Requirements for overhauled calibration task?

jbosch · January 22, 2016, 9:11pm

Thanks for the clarification. I had misunderstood this statement in your earlier post:

Now that (I think) I understand you better, I do still think it would be better to make CalibrateTask solely responsible for writing calexp, so calexp is not written when CalibrateTask is not run, and for ProcessCcdTask to warn in its config validatation when CalibrateTask is not being run but icExp is not being written. Does that make sense? I’m worried about us writing something that claims to be a calexp, but is actually an icExp, and actually isn’t useful for any of the downstream processing that needs a true calexp.

None of the options here jump out to me as obviously better than the others.

If we put the deep DetectAndMeasureTask run in CharacterizeImageTask, I’m worried that CharacterizeImageTask gets too complex in all the schemas and DetectAndMeasureTasks it needs to juggle, especially because that last DetectAndMeasureTask run is really only needed to feed CalibrateTask. But that may all be outweighed by the convenience it provides in allowing users who don’t want to run CalibrateTask to easily get a deep measurement catalog.

So if we think about how things fit together in a full pipeline, the deep DetectAndMeasureTask run clearly goes in CalibrateTask, since we’re doing it simply to feed those calibration routines (and, eventually, a bigger calibration routine like the one in meas_simastrom). I think I have a slight preference for this approach, but I’m willing to be overruled by @nidever if he’s concerned about not having an easy way to get to deep detection and measurement without going all the way to astrometric matching and photometric calibration.

rowen · January 22, 2016, 9:23pm

I like this argument. Also, having one schema per task is much nicer.

As to running calibrate or not, and writing calexp, I know of these uses cases:

The image has excellent astrometry; don’t do astrometric calibration
We don’t have a reference catalog so we can’t do astrometric or photometric calibration

These suggest the following solution:

CalibrateTask contains two flags: doAstrometricCalibration and doPhotometricCalibration
CalibrateTask always writes calexp even if those two calibration steps have not been performed

I am open to other ideas.

jbosch · January 22, 2016, 9:33pm

The only case I’m aware of where the astrometry is already good is SDSS, for which the photometric calibration is also already good. If that is indeed the only such case, I’d be tempted to continue to have an SDSS-specific CalibrateTask to load and attach those to the exposure (it might now be more appropriate to do it here rather than earlier). Since CalibrateTask doesn’t have to do nearly as much as it used to, I think the downsides of having a camera-specific override would then be considerably lessened.

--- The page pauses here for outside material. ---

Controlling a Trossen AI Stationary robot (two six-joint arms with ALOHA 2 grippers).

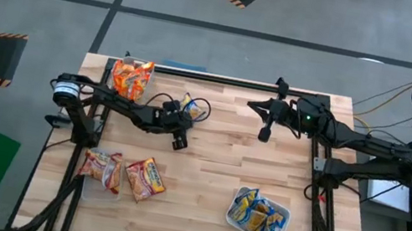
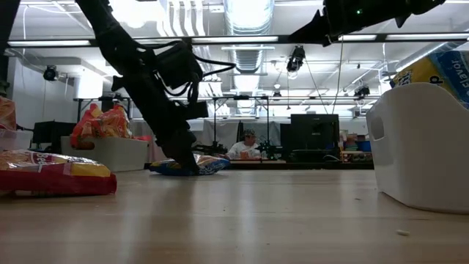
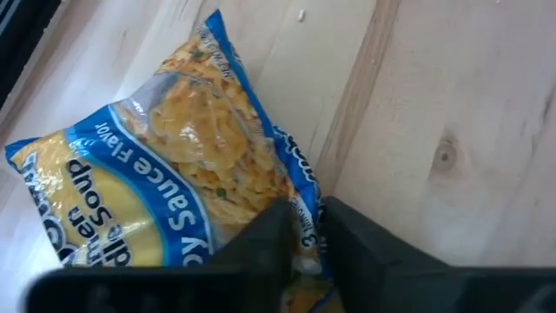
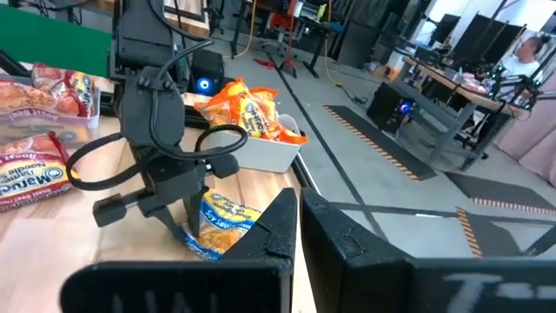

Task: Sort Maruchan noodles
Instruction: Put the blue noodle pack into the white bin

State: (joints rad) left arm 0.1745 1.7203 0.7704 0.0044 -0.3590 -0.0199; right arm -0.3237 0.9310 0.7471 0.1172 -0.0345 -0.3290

I had assumed that if we don’t have a reference catalog, we would just not run CalibrateTask itself at all (perhaps by running IsrTask and CharacterizeImageTask separately, perhaps by having a doCalibrate flag in ProcessCcdTask), but I’m not opposed to your proposal with two flags within CalibrateTask, and it does perhaps provide a better solution for users who do want deep measurements but don’t have a reference catalog.

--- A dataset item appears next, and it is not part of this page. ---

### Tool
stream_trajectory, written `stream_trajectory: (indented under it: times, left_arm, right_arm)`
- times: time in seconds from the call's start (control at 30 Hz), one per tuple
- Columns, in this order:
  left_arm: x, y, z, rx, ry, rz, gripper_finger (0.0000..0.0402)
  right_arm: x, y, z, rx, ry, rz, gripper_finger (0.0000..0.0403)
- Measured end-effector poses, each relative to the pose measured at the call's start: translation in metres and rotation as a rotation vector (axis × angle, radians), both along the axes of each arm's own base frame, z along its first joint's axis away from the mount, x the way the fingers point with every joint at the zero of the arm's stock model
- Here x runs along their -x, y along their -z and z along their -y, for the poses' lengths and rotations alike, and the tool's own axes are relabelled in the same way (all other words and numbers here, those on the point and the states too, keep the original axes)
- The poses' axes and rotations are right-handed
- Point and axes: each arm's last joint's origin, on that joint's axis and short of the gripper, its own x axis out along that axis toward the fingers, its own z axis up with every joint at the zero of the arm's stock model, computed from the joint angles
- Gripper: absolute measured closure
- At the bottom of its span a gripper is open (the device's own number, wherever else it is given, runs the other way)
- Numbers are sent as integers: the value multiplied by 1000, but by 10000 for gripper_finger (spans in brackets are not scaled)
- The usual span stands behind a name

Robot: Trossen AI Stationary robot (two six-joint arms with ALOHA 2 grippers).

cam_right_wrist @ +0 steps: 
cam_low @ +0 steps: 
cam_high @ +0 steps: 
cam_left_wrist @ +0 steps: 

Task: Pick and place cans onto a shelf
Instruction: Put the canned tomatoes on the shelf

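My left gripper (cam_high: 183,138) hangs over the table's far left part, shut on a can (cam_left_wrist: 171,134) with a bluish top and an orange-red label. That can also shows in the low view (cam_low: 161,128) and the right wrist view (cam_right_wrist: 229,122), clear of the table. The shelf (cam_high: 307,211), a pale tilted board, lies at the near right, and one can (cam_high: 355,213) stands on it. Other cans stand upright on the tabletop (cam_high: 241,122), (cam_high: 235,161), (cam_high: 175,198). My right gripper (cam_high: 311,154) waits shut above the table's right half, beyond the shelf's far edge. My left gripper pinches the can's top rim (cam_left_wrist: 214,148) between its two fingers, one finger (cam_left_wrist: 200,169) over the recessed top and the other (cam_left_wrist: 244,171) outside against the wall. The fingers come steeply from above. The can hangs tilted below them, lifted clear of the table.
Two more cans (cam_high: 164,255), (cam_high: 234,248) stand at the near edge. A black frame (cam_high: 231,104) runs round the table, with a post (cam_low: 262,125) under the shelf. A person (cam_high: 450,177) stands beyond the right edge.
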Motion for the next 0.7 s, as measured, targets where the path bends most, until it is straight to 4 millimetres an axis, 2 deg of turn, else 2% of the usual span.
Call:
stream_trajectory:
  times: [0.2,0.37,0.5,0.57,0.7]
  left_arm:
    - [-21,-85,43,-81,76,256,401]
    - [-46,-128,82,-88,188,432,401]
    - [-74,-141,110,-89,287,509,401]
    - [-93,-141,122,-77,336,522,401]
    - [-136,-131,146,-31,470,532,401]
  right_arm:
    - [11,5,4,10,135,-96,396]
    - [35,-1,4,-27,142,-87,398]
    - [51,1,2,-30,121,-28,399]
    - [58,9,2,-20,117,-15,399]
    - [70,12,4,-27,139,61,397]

Do all combinations of those two flags (e.g. doAstrometricCalibration=False, doPhotometricCalibration=True) make sense?

rowen · January 22, 2016, 9:36pm

photoCalTask is not yet independent enough to do its own matching, though in the long run it surely will, since we want to be able to use separate astrometric and photometric catalogs. We can still have two flags if we want, but they won’t be fully independent yet.

Note that the current CalibrateTask has 4 flags: doAstrometry, doPhotoCal, requireAstrometry, requirePhotoCal. The latter two cause the task to raise an exception if the step fails This seems rather complex and I don’t see any code or config overrides that set the require flags true. Really these are tri-state: don’t do it, do it on a best-effort basis, do it and give up if it fails.

jbosch · January 22, 2016, 9:40pm

How about we do matching if either flag is set, but only solve for and attach a new WCS if doAstrometricCalibration=True?

rowen · January 22, 2016, 9:55pm

I’d be happy to do that if desired. It clutters the task a bit, but not horribly so. The clutter could go away when we support separate astrometry and photometry catalogs. Do you have an opinion about the “required” flags?

jbosch · January 22, 2016, 10:00pm

I’m actually surprised to hear that the default behavior is to continue (with a warning, I’d guess) if any of the calibration steps fail. In a steady-state, full-scale processing mode, I think we want to fail by default and catch that at a higher level, because it doesn’t make sense to produce a calexp when you haven’t actually managed to determine its Wcs or zeropoint. But I can also imagine that being frustrating for everyone trying to get the stack working on new cameras.

I think that means we should probably leave those “require” configuration options, and have the debate about what the default should be some other day.

rowen · January 22, 2016, 10:20pm

I propose to change the meaning of the “require” flags slightly. They will default to True and will be ignored if the corresponding “do” flag is False. That makes it trivial to enable or disable astrometry and photometry, but if they are enabled then they must run, by default.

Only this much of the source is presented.